§ Requirement:
In the listing below, how many lines hold "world"? Give the number only.

§ Given material:

====

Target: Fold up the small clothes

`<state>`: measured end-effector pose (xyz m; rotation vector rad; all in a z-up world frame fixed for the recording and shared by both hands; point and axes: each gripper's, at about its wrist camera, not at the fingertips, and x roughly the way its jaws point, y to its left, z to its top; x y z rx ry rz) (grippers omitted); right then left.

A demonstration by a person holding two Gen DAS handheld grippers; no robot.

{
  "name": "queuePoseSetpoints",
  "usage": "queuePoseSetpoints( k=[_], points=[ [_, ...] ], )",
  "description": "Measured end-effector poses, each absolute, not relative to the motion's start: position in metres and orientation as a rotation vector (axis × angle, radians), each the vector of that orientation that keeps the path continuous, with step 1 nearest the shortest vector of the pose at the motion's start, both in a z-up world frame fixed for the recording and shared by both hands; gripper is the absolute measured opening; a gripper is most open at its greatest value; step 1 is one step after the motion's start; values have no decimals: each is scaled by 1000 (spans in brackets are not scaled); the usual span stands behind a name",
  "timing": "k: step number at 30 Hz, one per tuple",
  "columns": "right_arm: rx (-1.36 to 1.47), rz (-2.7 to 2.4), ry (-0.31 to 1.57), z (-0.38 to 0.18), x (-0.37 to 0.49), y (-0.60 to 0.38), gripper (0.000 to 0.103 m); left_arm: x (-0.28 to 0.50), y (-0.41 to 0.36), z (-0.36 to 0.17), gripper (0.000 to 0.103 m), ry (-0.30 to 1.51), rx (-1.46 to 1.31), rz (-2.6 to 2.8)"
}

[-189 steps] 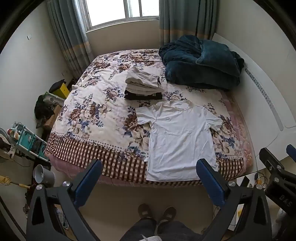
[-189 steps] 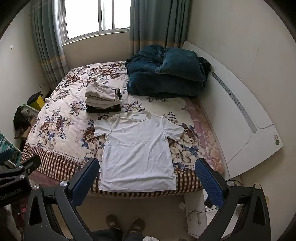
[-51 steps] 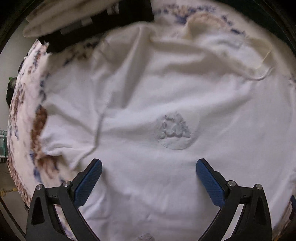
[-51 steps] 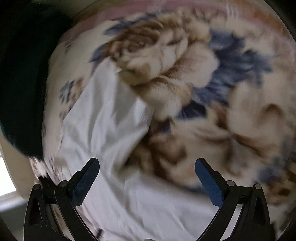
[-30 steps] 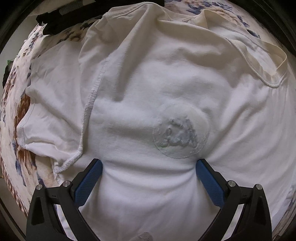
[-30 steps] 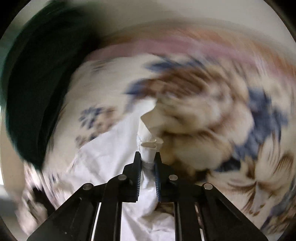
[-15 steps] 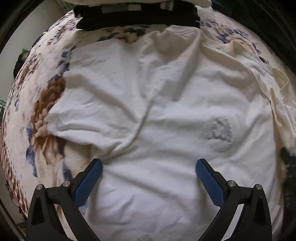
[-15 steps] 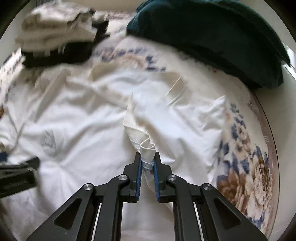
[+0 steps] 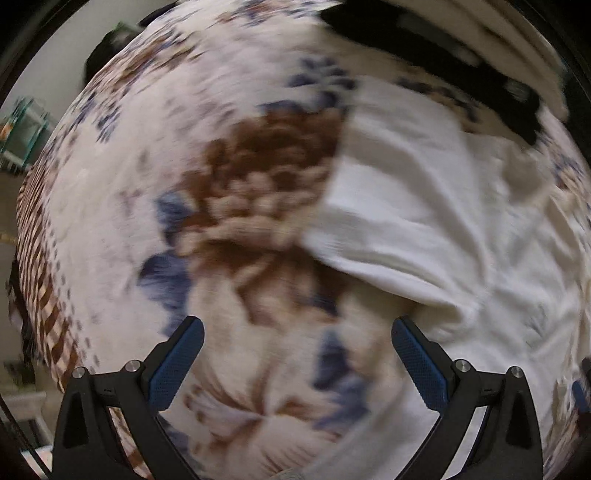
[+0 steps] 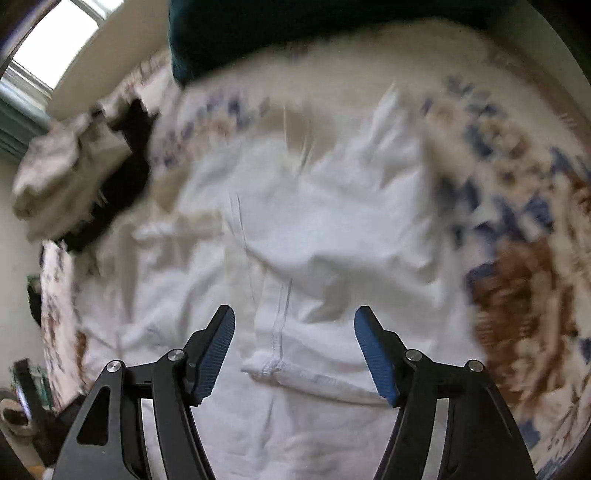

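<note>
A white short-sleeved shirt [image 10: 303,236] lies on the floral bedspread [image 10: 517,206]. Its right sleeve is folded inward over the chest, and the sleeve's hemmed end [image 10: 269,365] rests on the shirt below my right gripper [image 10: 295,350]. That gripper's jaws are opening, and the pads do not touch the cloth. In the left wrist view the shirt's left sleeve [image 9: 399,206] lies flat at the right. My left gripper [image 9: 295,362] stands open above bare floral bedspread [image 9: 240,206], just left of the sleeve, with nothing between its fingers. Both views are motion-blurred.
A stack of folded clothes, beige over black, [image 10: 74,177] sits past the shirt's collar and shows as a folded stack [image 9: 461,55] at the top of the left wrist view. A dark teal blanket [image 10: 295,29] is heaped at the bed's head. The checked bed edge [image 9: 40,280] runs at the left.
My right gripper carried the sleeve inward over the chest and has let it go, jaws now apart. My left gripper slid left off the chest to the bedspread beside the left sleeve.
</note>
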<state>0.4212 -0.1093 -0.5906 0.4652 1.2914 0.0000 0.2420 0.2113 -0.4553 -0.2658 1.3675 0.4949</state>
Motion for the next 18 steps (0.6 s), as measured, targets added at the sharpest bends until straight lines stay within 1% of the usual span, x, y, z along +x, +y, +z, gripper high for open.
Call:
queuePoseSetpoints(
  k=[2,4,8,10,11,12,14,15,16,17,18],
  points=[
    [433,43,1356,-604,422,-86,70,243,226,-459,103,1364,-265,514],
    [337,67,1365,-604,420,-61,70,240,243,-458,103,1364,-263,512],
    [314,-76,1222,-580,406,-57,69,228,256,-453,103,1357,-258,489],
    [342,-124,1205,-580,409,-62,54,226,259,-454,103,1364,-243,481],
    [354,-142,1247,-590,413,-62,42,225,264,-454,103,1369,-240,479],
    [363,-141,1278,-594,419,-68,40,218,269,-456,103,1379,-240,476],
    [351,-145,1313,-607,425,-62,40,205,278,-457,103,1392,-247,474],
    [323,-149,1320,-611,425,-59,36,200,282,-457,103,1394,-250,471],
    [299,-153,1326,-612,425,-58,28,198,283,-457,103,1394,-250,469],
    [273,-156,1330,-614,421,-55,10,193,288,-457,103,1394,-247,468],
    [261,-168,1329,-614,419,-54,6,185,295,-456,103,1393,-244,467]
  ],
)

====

§ Written reply:
2